**What is expected**
Reproduce each line of the following material exactly, omitting the images.

**Study material**
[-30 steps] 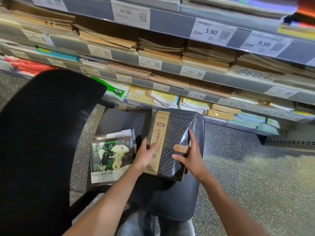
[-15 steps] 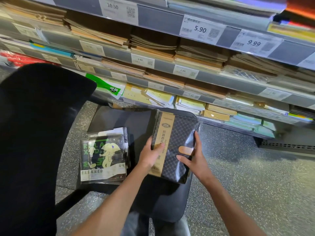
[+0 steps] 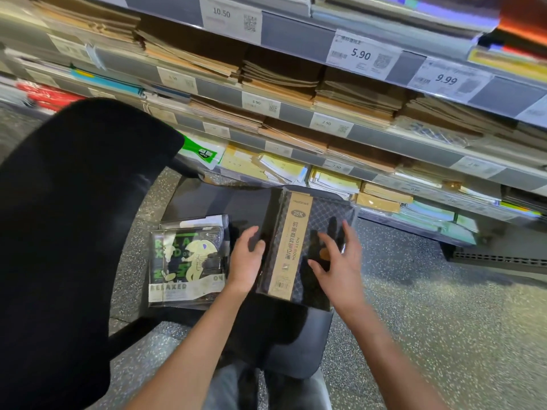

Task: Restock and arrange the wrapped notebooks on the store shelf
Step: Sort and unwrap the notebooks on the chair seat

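Both hands have loosened: the left hand (image 3: 247, 258) touches the dark wrapped notebook (image 3: 305, 247) at its left edge, while the right hand (image 3: 337, 261) hovers spread, seemingly off the film. It lies on the black chair seat (image 3: 284, 344). Re-grip both long edges before lifting toward the shelf (image 3: 370, 134); the cartoon-cover notebooks (image 3: 186, 258) lie just left.

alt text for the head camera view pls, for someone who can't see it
Two hands, left and right, fingers spread, frame a wrapped dark notebook lying on a black chair seat, in front of store shelves stacked with paper goods and price tags. A wrapped green-and-black notebook lies to its left on the seat.
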A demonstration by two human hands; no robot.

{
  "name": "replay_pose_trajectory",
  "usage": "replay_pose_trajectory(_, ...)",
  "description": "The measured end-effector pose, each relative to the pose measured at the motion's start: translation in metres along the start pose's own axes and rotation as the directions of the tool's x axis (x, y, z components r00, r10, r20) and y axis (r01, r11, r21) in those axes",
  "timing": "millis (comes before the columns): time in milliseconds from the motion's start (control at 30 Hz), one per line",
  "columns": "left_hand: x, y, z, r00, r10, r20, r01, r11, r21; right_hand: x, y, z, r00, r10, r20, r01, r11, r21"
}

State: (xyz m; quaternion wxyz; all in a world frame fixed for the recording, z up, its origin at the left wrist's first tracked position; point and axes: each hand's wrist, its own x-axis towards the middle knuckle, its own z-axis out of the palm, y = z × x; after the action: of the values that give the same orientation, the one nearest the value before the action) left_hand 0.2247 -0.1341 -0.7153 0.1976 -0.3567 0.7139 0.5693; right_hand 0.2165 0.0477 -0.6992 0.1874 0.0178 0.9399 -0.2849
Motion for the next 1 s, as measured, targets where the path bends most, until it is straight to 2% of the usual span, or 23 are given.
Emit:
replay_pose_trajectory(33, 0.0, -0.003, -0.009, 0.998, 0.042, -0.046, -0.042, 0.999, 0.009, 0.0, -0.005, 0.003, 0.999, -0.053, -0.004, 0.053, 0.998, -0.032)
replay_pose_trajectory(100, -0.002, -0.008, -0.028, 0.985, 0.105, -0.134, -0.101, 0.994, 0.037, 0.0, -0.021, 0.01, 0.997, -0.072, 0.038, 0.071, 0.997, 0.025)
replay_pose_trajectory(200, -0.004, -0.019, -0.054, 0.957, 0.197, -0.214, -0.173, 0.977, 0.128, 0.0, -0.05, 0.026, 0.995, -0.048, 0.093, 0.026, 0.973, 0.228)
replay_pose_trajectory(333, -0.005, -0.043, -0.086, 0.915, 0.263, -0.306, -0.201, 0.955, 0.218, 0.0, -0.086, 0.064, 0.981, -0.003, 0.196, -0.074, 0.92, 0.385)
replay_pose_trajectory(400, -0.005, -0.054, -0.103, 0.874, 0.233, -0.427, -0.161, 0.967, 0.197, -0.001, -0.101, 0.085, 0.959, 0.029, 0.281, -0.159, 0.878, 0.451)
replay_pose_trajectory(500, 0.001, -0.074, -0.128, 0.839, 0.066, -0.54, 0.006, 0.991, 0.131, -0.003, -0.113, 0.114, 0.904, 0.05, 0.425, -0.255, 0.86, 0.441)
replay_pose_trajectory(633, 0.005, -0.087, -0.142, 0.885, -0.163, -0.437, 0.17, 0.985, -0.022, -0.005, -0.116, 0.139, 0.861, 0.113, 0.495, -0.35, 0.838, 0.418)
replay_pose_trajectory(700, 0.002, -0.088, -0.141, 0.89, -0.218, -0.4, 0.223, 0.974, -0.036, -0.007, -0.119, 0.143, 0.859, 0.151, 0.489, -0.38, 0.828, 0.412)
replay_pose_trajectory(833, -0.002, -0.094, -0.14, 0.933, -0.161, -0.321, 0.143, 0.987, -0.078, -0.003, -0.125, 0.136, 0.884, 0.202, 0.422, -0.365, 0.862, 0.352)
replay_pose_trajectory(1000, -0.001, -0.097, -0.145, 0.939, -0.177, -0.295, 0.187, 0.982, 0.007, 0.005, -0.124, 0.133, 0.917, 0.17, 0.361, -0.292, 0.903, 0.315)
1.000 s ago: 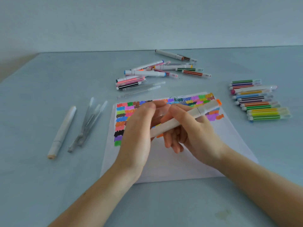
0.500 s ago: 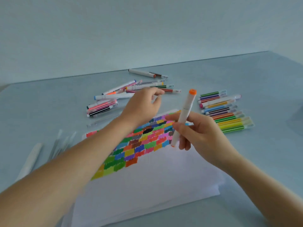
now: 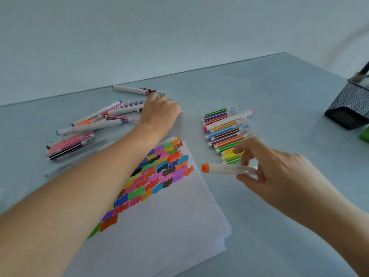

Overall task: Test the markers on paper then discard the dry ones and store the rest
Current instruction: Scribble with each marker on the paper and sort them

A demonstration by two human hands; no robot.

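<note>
My right hand (image 3: 279, 172) pinches a white marker with an orange cap (image 3: 223, 168), held level just in front of a neat row of striped markers (image 3: 225, 128). My left hand (image 3: 159, 112) reaches across the paper and lies over the loose pile of markers (image 3: 93, 124) at the back left. Its fingers curve down onto the pile and are hidden behind the back of the hand, so what they hold is unclear. A stack of white paper (image 3: 163, 226) with several coloured test swatches (image 3: 159, 172) lies in the middle.
A black mesh pen holder (image 3: 351, 104) stands at the right edge, with something green (image 3: 364, 134) beside it. One long white marker (image 3: 131, 89) lies apart behind the pile. A clear pen (image 3: 79, 158) lies blurred left of the paper.
My view swung right. The left hand went from above the paper out onto the loose pile. The right hand tipped the orange-capped marker from upright to level and carried it toward the neat row.
</note>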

**Written answer**
[-30 steps] 
[-15 steps] 
[+0 steps] 

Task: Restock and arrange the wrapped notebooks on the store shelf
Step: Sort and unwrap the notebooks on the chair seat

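Both hands have loosened: the left hand (image 3: 247, 258) touches the dark wrapped notebook (image 3: 305, 247) at its left edge, while the right hand (image 3: 337, 261) hovers spread, seemingly off the film. It lies on the black chair seat (image 3: 284, 344). Re-grip both long edges before lifting toward the shelf (image 3: 370, 134); the cartoon-cover notebooks (image 3: 186, 258) lie just left.

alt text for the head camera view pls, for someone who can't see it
Two hands, left and right, fingers spread, frame a wrapped dark notebook lying on a black chair seat, in front of store shelves stacked with paper goods and price tags. A wrapped green-and-black notebook lies to its left on the seat.
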A demonstration by two human hands; no robot.

{
  "name": "replay_pose_trajectory",
  "usage": "replay_pose_trajectory(_, ...)",
  "description": "The measured end-effector pose, each relative to the pose measured at the motion's start: translation in metres along the start pose's own axes and rotation as the directions of the tool's x axis (x, y, z components r00, r10, r20) and y axis (r01, r11, r21) in those axes",
  "timing": "millis (comes before the columns): time in milliseconds from the motion's start (control at 30 Hz), one per line",
  "columns": "left_hand: x, y, z, r00, r10, r20, r01, r11, r21; right_hand: x, y, z, r00, r10, r20, r01, r11, r21"
}

State: (xyz m; quaternion wxyz; all in a world frame fixed for the recording, z up, its origin at the left wrist's first tracked position; point and axes: each hand's wrist, its own x-axis towards the middle knuckle, its own z-axis out of the palm, y = z × x; after the action: of the values that give the same orientation, the one nearest the value before the action) left_hand 0.2247 -0.1341 -0.7153 0.1976 -0.3567 0.7139 0.5693; right_hand 0.2165 0.0477 -0.6992 0.1874 0.0178 0.9399 -0.2849
Motion for the next 1 s, as measured, targets where the path bends most, until it is straight to 2% of the usual span, or 23 are given.
Emit:
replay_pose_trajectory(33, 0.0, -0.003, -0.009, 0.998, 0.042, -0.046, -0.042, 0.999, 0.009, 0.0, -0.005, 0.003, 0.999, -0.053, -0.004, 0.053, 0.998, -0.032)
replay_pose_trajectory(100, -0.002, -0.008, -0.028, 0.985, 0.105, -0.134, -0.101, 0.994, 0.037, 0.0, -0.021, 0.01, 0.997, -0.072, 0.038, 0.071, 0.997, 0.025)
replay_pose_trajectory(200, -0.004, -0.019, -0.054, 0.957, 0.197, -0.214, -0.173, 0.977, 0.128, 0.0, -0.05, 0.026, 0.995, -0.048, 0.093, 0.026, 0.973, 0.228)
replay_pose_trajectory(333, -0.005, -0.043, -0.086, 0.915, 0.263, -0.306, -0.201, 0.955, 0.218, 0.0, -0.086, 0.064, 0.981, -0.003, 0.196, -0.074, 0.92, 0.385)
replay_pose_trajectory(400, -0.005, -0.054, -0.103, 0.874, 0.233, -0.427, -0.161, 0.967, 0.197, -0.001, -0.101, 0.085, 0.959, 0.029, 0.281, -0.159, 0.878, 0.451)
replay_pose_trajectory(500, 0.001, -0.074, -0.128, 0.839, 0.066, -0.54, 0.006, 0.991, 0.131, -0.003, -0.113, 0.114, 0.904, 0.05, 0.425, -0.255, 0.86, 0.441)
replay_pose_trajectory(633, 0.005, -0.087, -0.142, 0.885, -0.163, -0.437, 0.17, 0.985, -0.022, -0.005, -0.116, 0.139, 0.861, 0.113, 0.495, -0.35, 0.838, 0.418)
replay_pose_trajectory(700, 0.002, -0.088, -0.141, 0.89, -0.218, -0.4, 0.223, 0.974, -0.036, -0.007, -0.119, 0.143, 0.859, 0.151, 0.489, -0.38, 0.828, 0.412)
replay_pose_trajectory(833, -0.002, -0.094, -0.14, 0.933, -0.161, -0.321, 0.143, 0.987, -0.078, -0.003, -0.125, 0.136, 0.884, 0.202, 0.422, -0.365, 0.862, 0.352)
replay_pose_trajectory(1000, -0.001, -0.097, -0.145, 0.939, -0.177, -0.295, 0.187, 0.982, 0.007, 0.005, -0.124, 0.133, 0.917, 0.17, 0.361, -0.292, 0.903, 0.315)
1.000 s ago: 
0.500 s ago: 
now: 

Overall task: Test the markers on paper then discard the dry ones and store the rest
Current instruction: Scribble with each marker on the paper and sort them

A demonstration by two human hands; no robot.

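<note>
My right hand (image 3: 279, 172) pinches a white marker with an orange cap (image 3: 223, 168), held level just in front of a neat row of striped markers (image 3: 225, 128). My left hand (image 3: 159, 112) reaches across the paper and lies over the loose pile of markers (image 3: 93, 124) at the back left. Its fingers curve down onto the pile and are hidden behind the back of the hand, so what they hold is unclear. A stack of white paper (image 3: 163, 226) with several coloured test swatches (image 3: 159, 172) lies in the middle.
A black mesh pen holder (image 3: 351, 104) stands at the right edge, with something green (image 3: 364, 134) beside it. One long white marker (image 3: 131, 89) lies apart behind the pile. A clear pen (image 3: 79, 158) lies blurred left of the paper.
My view swung right. The left hand went from above the paper out onto the loose pile. The right hand tipped the orange-capped marker from upright to level and carried it toward the neat row.
</note>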

The answer contains nothing further.